VAWG: Online Safety Act to crackdown on intimate image abuse

Sharing intimate images without consent will be made a ‘priority offence’ under the Online Safety Act.
Under the new law, tech firms will be forced to clamp down on the sharing of non-consensual intimate images on their platforms as part of a drive to tackle online sexual offending. This means they will have to take steps to proactively remove this material, as well as prevent it from appearing in the first place. Those that fail to do so could face fines.
The changes are part of the government’s commitment to ensure new and existing technologies are safely developed and help keep people safer online. This is particularly aimed at women and girls as more than one in three women have experienced abuse online.
The move is intended to help tackle sexual offending and the normalisation of misogynistic material online as part of the government’s mission to halve violence against women and girls over the next decade.
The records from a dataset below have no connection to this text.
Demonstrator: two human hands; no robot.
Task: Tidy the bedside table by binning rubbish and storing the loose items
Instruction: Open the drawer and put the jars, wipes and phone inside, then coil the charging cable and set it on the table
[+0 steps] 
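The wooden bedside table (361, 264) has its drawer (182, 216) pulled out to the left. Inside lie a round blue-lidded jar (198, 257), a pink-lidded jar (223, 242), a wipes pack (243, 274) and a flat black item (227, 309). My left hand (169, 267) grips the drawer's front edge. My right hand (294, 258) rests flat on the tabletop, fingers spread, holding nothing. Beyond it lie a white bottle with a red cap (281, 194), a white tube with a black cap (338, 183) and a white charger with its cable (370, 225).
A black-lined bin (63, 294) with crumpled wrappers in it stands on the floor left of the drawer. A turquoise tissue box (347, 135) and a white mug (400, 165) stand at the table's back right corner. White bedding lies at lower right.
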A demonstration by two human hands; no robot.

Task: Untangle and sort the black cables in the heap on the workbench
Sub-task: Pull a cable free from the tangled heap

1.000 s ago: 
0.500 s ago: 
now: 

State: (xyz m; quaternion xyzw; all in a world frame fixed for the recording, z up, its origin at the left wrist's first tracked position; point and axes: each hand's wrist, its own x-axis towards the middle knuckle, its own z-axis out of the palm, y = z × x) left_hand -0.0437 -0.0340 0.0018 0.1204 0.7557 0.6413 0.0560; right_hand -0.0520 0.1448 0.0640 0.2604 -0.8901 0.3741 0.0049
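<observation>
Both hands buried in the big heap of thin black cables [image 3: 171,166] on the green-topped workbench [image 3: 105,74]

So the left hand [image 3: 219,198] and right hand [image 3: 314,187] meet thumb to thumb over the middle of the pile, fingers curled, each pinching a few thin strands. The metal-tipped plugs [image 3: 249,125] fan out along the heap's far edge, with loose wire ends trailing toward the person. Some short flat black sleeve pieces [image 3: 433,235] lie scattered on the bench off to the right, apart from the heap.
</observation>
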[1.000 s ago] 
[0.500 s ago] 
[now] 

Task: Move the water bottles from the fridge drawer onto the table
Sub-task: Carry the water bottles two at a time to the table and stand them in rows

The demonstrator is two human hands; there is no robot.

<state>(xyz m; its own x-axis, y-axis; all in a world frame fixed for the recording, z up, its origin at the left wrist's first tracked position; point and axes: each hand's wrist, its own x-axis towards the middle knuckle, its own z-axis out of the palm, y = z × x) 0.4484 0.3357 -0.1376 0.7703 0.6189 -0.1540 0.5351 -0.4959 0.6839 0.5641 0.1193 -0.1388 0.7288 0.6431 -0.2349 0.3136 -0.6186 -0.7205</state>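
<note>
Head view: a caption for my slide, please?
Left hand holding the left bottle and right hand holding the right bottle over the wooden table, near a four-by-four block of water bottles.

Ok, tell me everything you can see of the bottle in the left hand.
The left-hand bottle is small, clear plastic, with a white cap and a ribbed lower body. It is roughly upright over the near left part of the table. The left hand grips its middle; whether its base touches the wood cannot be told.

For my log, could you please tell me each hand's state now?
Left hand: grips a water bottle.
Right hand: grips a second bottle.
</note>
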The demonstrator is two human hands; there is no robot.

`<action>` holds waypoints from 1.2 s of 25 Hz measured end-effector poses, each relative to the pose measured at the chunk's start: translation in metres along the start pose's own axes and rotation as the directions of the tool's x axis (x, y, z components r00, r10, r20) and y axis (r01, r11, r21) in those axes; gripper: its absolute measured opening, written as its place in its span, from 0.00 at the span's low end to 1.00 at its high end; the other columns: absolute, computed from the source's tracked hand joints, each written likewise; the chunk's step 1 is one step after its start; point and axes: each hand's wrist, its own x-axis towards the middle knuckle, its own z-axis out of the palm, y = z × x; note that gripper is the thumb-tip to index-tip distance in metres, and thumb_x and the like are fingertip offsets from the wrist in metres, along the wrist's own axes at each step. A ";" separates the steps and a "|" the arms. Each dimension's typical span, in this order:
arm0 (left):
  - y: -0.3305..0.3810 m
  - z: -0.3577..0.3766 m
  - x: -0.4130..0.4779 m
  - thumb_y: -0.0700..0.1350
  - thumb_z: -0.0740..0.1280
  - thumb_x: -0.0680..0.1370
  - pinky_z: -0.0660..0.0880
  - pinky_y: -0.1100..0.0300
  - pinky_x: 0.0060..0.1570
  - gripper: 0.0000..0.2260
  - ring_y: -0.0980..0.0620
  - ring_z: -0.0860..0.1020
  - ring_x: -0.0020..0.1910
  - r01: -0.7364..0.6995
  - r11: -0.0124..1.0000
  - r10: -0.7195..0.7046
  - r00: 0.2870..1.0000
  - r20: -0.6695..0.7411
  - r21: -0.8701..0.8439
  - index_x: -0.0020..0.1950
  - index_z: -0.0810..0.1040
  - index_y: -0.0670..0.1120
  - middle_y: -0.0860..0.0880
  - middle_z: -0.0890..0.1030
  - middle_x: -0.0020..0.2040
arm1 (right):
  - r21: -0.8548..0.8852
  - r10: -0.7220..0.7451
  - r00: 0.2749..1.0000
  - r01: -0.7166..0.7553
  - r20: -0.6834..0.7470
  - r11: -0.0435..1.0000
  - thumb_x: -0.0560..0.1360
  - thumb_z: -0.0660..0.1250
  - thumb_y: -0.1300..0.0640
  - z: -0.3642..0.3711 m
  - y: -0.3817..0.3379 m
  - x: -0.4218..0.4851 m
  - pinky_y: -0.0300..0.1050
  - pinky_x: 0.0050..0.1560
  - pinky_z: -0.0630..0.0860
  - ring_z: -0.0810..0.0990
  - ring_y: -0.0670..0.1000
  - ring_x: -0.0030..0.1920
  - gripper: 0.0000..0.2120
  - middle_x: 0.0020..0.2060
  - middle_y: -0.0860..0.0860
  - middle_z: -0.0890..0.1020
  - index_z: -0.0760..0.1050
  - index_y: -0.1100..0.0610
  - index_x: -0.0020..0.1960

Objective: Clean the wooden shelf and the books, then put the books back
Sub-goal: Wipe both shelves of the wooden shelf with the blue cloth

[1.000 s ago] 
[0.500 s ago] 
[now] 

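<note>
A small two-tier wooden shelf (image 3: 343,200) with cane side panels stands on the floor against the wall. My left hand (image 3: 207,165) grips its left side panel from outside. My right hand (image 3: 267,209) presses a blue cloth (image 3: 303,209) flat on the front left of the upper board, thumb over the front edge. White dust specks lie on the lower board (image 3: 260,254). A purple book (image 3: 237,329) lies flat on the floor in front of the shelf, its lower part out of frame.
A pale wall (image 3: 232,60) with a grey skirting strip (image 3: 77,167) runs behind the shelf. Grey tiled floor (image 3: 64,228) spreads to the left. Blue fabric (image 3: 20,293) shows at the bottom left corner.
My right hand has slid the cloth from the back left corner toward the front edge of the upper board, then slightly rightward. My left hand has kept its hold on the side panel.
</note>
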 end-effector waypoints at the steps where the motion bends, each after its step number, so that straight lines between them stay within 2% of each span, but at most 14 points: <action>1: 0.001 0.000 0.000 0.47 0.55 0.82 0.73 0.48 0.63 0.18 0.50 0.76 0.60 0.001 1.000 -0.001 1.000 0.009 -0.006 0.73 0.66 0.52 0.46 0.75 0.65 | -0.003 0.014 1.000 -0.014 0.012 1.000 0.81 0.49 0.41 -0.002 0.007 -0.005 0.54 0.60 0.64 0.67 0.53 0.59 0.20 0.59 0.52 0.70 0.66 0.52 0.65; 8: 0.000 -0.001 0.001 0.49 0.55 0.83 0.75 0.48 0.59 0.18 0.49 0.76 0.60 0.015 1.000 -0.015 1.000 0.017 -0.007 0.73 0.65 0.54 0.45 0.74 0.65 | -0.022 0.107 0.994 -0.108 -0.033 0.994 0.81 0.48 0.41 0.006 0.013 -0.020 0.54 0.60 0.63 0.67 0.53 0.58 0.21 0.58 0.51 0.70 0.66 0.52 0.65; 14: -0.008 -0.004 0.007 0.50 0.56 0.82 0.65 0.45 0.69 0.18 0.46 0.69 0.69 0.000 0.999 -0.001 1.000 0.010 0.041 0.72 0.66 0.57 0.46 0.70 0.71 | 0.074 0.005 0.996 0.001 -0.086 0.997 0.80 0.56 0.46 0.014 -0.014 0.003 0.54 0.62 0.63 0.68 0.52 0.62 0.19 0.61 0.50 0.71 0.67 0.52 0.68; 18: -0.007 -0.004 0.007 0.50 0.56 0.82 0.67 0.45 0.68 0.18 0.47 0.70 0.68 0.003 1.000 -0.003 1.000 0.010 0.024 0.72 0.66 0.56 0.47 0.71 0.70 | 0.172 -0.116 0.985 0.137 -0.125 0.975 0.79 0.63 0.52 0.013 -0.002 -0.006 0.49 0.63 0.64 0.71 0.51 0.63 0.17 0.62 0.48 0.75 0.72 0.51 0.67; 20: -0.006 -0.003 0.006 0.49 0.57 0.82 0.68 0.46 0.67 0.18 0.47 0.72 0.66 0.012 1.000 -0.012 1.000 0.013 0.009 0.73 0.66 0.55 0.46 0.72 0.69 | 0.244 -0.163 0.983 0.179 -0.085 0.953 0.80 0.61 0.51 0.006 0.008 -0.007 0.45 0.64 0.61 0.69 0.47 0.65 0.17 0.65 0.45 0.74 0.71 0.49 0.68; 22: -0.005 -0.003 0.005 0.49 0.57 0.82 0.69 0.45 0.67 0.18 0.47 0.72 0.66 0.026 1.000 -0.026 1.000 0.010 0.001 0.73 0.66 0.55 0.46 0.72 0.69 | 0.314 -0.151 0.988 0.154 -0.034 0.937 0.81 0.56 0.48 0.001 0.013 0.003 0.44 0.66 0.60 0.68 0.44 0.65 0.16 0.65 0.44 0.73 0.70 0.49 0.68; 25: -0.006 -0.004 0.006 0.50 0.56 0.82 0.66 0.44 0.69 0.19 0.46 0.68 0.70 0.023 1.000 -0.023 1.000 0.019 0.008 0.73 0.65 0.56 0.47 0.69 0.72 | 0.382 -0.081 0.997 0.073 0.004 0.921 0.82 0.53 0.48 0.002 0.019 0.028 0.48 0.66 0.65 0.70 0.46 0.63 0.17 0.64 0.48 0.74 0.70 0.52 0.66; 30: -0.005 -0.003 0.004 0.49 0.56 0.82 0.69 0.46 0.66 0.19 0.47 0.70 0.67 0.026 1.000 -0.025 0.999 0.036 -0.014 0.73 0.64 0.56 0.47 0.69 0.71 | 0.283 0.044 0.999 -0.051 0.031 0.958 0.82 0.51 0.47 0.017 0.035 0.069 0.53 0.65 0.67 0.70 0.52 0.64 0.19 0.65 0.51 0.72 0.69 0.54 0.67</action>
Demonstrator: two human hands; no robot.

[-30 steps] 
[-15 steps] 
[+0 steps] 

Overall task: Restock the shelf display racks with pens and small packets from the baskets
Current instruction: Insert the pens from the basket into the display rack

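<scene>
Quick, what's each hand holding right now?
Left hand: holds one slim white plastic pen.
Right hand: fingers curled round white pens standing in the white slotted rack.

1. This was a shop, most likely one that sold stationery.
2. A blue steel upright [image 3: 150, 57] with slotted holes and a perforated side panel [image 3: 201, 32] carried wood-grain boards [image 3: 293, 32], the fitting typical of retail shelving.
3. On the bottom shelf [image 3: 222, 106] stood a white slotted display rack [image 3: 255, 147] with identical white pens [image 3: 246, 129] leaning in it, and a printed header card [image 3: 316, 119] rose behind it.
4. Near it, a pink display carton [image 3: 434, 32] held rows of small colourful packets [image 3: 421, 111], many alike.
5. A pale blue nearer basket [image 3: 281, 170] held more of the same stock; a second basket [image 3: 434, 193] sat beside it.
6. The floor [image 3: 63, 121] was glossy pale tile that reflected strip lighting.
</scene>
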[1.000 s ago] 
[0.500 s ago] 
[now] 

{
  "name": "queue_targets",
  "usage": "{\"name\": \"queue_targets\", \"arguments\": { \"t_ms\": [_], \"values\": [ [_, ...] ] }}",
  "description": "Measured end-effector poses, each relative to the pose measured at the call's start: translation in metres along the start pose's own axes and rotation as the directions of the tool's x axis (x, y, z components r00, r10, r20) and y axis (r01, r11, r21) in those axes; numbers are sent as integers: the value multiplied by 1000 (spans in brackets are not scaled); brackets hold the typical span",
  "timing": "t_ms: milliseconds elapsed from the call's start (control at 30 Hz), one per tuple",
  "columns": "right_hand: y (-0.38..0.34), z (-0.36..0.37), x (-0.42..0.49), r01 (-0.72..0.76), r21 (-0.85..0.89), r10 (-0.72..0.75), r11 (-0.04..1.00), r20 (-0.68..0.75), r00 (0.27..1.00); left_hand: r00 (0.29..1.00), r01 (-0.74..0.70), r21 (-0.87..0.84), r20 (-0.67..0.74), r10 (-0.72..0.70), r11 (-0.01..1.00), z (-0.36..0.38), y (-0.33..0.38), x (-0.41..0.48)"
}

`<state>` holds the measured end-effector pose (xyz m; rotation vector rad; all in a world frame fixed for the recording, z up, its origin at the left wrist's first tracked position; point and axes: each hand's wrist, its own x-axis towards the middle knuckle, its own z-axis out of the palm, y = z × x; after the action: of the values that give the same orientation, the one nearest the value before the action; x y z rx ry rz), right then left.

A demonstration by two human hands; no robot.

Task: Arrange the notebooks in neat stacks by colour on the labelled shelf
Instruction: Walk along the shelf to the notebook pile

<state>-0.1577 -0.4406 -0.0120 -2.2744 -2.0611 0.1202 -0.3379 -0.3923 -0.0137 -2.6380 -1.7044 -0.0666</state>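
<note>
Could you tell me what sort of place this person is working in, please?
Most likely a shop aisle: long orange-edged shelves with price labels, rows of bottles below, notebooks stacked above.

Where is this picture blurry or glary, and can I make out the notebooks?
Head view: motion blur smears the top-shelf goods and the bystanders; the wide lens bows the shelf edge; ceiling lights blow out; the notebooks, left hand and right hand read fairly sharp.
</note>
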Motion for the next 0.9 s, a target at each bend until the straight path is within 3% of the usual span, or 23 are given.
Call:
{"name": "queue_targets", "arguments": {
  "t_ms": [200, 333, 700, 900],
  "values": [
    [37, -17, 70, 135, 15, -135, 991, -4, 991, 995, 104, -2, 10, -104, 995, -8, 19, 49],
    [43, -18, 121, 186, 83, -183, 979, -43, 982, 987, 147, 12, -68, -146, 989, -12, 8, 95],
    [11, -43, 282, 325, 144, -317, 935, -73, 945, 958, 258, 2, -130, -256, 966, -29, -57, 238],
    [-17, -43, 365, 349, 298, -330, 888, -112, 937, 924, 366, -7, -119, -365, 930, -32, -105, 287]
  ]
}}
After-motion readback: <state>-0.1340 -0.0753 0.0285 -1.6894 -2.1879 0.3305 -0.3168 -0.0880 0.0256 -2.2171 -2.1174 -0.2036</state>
Technology secretary Peter Kyle said: "The rise in intimate image abuse online is utterly intolerable. As well as being devastating for victims these crimes have also contributed to the creation of a misogynistic culture on social media that can spread into potentially dangerous relationships offline. We must tackle these crimes from every angle, including their origins online, ensuring tech companies step up and play their part.
"That is why we will classify these vile and cowardly offences as the most severe types of crime under the Online Safety Act. Social media firms will face extra legal obligations – backed up by big fines – to uproot this content from their sites, helping to stop their normalisation and preventing generations becoming desensitised to their damaging effects."
Safeguarding minister Jess Phillips said: "Intimate image abuse is an appalling, invasive crime and technology companies must do much more to tackle it. We will use every tool available to achieve our unprecedented mission of halving violence against women and girls within a decade and this is an important step forward.
"The scale of violence against women and girls in all its forms is a national emergency, whether in person or online. We must overhaul every aspect of society’s response to stop this abuse from happening in the first place. Platforms must take responsibility for the content they host and we must ensure victims receive the support they deserve."